The Brazilian Football Championship is the main tournament of the most popular sport in Brazil. Most of the country is represented through one of the twenty teams (the Northern region was present in former editions). Brazil is a continent-sized country, so this tournament involves long trips, specially for teams in the Northeast region.

Starting with a set of conditions that will be discussed later, we will use Genetic Algorithms to propose a possible sequence of matches that minimize the impact of these long trips, although it is very clear there are teams who are geographically distant from the rest and there is no way to have every team with the same total distance. We try three different metrics for this optimization, all of them based on the distances traveled by each team.

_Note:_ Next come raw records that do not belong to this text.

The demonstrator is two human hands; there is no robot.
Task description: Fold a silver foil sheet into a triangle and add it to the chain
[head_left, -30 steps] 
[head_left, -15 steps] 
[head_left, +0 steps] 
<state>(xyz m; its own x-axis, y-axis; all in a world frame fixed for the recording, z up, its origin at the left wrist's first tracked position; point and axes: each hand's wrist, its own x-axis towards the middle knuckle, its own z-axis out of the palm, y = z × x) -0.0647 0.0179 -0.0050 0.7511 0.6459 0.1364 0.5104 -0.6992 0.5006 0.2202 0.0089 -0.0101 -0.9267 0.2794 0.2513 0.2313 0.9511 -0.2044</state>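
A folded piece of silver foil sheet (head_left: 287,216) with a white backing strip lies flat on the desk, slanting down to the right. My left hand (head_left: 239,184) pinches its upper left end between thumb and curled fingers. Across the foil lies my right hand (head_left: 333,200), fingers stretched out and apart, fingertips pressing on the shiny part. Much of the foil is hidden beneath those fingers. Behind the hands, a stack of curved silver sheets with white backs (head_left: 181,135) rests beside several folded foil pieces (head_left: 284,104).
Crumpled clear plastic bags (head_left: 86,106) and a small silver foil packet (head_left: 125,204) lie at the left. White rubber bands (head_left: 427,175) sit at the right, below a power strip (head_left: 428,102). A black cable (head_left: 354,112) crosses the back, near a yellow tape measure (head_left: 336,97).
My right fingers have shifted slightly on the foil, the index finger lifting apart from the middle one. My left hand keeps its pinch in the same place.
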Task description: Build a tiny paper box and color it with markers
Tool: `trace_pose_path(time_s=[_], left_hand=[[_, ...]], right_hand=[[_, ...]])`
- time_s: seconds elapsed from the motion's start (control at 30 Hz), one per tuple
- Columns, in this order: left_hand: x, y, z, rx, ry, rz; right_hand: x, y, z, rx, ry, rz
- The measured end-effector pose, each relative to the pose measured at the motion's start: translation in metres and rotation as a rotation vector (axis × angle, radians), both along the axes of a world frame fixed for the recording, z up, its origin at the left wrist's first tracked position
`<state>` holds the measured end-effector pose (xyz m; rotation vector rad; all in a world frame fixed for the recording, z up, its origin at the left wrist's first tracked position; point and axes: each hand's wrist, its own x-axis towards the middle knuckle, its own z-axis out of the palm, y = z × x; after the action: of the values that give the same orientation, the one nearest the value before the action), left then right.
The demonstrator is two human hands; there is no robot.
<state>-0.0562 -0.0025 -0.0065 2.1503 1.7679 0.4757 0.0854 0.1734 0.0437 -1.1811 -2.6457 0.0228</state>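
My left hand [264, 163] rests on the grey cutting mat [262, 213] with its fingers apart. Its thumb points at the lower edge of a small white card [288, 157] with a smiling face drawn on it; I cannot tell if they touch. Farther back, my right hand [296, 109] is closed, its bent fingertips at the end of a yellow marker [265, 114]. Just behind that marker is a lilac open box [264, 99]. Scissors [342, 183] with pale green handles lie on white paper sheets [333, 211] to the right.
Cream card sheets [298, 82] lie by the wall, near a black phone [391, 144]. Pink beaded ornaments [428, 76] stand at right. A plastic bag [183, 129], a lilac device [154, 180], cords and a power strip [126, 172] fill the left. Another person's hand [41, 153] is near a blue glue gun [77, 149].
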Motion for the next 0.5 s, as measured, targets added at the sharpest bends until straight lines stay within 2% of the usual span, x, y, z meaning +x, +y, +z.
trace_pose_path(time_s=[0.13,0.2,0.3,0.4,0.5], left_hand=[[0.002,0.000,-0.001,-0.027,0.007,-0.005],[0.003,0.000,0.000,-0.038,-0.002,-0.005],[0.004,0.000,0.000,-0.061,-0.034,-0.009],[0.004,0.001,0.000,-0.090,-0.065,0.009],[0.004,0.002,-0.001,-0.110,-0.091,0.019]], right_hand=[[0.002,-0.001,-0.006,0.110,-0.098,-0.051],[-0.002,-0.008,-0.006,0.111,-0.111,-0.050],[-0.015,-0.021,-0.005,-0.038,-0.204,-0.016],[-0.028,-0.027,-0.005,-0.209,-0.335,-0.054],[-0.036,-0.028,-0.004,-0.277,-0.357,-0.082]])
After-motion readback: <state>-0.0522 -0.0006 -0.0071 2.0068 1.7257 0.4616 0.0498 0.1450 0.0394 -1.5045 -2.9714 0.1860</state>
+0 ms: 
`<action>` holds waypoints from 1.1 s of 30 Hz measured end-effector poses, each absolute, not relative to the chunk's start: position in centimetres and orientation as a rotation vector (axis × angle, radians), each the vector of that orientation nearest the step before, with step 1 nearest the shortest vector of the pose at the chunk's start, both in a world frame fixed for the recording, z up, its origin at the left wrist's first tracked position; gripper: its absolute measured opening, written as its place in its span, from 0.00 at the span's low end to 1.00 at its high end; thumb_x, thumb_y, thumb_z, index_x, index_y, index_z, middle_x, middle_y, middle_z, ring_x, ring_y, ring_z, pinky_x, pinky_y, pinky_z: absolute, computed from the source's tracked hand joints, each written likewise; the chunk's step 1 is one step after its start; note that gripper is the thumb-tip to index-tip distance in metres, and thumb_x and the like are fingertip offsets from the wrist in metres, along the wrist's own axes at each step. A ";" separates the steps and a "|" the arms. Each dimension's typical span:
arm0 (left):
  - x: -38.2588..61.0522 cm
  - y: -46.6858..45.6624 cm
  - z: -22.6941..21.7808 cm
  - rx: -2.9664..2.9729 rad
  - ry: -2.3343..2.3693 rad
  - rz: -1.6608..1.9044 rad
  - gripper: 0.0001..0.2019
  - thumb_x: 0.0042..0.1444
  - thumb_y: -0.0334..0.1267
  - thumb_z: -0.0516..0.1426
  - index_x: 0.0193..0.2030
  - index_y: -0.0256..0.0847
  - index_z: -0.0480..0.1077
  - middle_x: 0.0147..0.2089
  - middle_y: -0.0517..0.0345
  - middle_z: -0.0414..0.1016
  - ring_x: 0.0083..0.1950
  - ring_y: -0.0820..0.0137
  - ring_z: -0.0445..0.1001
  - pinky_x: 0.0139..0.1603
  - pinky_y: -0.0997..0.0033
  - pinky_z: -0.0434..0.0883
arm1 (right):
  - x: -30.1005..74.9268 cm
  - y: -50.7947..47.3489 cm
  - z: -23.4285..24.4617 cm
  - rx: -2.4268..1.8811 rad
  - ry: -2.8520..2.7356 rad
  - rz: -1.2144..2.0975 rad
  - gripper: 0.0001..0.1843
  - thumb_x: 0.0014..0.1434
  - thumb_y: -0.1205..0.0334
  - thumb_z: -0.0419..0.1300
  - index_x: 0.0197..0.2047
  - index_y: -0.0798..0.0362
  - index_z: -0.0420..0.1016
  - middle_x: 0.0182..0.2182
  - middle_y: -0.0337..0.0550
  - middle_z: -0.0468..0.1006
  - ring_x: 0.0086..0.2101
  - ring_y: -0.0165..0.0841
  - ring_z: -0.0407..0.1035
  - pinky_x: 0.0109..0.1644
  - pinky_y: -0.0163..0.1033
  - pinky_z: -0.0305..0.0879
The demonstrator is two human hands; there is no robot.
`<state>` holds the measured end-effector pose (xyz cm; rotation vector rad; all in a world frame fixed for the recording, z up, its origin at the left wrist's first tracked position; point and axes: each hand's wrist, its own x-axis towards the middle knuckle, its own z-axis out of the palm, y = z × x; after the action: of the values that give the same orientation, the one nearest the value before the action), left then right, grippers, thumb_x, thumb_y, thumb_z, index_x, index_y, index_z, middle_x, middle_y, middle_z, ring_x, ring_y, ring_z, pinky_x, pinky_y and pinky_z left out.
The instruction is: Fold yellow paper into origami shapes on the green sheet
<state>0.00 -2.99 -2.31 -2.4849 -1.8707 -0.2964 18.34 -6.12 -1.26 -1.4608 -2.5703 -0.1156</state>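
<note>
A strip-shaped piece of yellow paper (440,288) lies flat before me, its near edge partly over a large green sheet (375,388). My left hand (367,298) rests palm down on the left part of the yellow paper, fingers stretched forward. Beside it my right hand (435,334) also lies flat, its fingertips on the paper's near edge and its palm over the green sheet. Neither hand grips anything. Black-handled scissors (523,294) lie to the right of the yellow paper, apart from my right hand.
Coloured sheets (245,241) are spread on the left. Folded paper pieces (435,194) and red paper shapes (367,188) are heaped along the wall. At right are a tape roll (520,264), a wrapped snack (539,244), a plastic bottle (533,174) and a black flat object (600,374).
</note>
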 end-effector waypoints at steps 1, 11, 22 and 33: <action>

This kind of problem is known as TTP, Traveling Tournament Problem. There is a huge number of possible combinations and it is really hard to get the optimum solution, even for a small number of teams.

The 2020 Championship

It is very hard to create from scratch a table with the matches for each round. For this project, we will use the table of matches from the 2020 Championship. We will try to improve on that with our algorithm.

We need the list of the twenty teams with their home city. As we are interested in the distance traveled by each team, we will get the coordinates (latitude and longitude) for the center of the city as an approximation.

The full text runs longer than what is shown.